▶ ACTION ITEM
Scan the entries that follow and copy out every line containing "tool".

· · · ·

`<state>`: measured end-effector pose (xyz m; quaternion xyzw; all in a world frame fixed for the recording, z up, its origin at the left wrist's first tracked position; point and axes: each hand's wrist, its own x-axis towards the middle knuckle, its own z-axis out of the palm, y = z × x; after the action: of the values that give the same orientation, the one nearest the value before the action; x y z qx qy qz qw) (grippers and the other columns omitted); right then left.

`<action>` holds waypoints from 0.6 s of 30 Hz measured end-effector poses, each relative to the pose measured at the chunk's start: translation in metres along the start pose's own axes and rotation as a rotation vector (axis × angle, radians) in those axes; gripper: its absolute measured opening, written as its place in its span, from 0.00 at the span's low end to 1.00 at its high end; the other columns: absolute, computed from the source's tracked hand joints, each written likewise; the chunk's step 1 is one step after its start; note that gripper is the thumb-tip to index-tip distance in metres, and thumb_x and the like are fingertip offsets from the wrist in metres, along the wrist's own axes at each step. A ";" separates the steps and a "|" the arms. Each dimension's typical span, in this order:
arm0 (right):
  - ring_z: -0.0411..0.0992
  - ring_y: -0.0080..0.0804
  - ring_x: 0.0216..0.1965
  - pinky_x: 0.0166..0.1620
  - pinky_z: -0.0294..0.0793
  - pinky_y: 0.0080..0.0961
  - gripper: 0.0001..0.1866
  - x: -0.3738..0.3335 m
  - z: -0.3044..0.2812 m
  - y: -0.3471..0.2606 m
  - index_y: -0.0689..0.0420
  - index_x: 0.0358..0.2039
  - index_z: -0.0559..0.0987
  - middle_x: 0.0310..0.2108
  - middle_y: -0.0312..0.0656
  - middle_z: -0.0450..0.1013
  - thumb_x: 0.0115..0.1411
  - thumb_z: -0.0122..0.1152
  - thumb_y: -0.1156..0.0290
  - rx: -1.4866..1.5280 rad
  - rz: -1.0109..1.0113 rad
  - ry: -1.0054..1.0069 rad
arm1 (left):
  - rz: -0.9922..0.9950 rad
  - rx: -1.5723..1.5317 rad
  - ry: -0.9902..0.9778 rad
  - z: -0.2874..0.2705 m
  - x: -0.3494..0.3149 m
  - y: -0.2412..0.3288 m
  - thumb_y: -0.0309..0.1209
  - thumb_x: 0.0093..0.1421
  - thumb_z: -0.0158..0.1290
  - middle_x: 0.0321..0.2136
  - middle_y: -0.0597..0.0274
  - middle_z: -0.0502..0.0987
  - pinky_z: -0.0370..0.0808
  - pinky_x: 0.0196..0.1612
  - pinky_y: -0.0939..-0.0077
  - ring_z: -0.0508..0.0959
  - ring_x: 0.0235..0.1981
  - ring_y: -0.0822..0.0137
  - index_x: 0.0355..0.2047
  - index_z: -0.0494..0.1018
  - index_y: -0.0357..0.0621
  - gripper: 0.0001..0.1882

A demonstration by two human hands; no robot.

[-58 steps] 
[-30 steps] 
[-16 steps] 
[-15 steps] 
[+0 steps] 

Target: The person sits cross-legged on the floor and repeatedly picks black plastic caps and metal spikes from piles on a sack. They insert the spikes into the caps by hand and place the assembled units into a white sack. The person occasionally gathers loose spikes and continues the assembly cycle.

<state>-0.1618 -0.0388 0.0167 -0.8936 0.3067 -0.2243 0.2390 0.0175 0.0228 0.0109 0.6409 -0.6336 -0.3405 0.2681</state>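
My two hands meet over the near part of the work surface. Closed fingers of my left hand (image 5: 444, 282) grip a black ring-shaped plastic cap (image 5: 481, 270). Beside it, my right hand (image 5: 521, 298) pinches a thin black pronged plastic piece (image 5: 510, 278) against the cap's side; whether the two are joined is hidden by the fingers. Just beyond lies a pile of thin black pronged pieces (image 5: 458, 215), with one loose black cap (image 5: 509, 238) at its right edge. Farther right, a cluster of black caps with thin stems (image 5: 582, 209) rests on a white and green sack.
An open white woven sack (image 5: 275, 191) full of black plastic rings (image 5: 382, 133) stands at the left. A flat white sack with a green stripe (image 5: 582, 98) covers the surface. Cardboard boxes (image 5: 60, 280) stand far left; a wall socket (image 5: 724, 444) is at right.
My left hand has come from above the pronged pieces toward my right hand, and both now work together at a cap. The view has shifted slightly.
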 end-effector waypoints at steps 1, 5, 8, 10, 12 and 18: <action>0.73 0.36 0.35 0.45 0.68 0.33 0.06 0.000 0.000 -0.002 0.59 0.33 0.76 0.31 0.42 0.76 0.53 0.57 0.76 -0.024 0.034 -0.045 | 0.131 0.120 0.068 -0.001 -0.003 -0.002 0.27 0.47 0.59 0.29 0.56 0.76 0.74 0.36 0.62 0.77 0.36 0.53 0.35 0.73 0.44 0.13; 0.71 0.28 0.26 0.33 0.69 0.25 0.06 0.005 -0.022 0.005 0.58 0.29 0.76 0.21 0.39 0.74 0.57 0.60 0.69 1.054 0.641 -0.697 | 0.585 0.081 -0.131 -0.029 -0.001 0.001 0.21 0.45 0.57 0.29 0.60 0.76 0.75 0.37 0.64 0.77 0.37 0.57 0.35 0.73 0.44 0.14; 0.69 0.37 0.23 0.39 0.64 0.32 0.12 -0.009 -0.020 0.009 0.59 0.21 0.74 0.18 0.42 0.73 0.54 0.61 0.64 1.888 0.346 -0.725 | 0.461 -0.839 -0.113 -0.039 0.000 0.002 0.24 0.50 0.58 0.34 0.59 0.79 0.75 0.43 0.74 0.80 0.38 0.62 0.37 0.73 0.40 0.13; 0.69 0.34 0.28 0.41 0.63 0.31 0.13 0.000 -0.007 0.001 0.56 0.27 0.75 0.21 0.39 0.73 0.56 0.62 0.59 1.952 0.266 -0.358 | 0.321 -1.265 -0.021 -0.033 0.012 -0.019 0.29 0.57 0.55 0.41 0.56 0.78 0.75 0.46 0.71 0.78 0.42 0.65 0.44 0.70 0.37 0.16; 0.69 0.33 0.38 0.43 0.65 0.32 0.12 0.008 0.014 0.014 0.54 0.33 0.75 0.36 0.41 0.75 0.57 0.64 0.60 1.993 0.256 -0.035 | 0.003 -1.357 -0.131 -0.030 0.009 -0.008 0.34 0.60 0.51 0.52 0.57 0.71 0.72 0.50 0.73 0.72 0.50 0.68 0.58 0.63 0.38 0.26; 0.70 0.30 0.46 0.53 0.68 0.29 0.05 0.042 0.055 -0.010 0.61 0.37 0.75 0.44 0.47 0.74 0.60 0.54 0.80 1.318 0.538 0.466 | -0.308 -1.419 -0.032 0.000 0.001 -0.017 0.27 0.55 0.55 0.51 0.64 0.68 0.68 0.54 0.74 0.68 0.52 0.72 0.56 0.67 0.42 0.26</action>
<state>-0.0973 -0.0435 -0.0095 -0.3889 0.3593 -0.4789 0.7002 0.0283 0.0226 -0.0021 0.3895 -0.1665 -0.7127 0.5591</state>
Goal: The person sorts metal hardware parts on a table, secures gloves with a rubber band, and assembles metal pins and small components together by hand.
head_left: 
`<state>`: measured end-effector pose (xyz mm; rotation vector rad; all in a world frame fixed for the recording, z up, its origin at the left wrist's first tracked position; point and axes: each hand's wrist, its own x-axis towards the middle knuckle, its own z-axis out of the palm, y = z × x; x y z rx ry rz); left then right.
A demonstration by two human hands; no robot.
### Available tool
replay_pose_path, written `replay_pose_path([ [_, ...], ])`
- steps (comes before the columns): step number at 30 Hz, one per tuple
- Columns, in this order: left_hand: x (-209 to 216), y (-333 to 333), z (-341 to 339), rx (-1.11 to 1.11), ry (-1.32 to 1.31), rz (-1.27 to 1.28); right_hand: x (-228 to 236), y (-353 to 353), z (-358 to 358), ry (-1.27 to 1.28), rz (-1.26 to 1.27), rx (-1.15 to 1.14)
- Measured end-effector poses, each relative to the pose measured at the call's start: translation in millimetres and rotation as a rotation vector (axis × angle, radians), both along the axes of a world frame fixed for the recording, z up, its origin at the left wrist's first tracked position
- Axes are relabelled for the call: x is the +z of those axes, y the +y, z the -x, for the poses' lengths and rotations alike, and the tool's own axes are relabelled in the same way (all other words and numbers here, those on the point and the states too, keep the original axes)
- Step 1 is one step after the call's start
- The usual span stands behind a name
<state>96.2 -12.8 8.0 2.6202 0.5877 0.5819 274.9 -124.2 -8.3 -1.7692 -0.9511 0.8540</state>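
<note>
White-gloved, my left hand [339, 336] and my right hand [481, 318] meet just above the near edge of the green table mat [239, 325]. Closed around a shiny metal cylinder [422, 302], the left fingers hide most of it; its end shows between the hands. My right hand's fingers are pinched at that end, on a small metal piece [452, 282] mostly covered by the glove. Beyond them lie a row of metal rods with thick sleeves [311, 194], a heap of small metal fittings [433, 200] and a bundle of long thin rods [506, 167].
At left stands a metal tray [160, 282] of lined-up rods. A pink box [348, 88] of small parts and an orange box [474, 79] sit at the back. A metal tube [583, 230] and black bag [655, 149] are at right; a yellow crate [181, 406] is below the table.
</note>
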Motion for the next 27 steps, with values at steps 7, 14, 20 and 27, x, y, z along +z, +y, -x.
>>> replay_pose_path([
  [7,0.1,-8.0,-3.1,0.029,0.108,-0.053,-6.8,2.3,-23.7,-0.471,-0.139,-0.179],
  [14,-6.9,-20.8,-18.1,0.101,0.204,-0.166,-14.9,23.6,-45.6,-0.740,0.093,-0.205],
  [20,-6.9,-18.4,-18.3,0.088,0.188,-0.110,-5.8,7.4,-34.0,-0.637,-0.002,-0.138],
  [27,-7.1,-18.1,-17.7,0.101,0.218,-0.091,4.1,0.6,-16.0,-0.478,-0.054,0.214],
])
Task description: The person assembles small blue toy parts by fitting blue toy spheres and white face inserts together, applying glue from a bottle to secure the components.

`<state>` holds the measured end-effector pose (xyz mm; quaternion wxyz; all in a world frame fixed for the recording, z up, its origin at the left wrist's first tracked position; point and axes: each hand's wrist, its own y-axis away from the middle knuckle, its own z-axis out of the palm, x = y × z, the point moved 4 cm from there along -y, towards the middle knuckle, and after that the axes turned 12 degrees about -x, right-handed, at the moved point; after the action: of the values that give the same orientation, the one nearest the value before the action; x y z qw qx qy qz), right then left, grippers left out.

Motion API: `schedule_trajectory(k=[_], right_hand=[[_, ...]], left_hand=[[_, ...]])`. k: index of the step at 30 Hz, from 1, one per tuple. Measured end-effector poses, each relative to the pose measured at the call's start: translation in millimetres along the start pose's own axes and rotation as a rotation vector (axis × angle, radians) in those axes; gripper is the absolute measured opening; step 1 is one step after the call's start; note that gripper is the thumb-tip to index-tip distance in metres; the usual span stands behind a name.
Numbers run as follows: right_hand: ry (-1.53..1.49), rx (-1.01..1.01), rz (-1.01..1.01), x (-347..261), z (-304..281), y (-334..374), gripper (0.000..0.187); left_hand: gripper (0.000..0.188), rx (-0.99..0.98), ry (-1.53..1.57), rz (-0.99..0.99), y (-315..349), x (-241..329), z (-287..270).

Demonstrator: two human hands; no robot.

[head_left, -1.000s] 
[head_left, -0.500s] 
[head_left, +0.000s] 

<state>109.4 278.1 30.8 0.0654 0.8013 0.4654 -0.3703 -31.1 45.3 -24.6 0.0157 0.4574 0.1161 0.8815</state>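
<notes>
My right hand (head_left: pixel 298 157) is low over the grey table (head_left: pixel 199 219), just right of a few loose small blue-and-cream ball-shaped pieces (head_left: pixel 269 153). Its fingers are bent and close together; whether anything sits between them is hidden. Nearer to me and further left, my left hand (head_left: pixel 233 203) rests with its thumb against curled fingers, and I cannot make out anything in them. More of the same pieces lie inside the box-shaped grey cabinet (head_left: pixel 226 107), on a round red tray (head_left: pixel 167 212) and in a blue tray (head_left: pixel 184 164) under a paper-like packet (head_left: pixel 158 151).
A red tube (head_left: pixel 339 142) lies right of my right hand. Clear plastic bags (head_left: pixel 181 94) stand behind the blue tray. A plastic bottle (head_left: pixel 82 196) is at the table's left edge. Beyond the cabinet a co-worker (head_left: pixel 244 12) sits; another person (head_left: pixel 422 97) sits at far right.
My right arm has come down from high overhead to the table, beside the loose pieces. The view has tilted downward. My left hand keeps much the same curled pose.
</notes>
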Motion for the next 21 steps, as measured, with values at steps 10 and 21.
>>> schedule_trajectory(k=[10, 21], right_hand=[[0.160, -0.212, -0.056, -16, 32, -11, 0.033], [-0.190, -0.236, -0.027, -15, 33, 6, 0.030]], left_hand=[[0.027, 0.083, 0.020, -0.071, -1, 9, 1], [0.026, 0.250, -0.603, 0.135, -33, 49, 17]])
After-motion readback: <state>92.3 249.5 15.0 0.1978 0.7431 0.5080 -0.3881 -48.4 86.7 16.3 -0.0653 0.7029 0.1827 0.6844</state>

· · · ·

▶ EXERCISE OUTPUT
### Available tool
- Axes are relabelled for the call: x is the +z of those axes, y the +y, z the -x, for the poses' lengths and rotations alike, and the tool's own axes are relabelled in the same way (all other words and numbers here, those on the point and the states too, keep the original axes)

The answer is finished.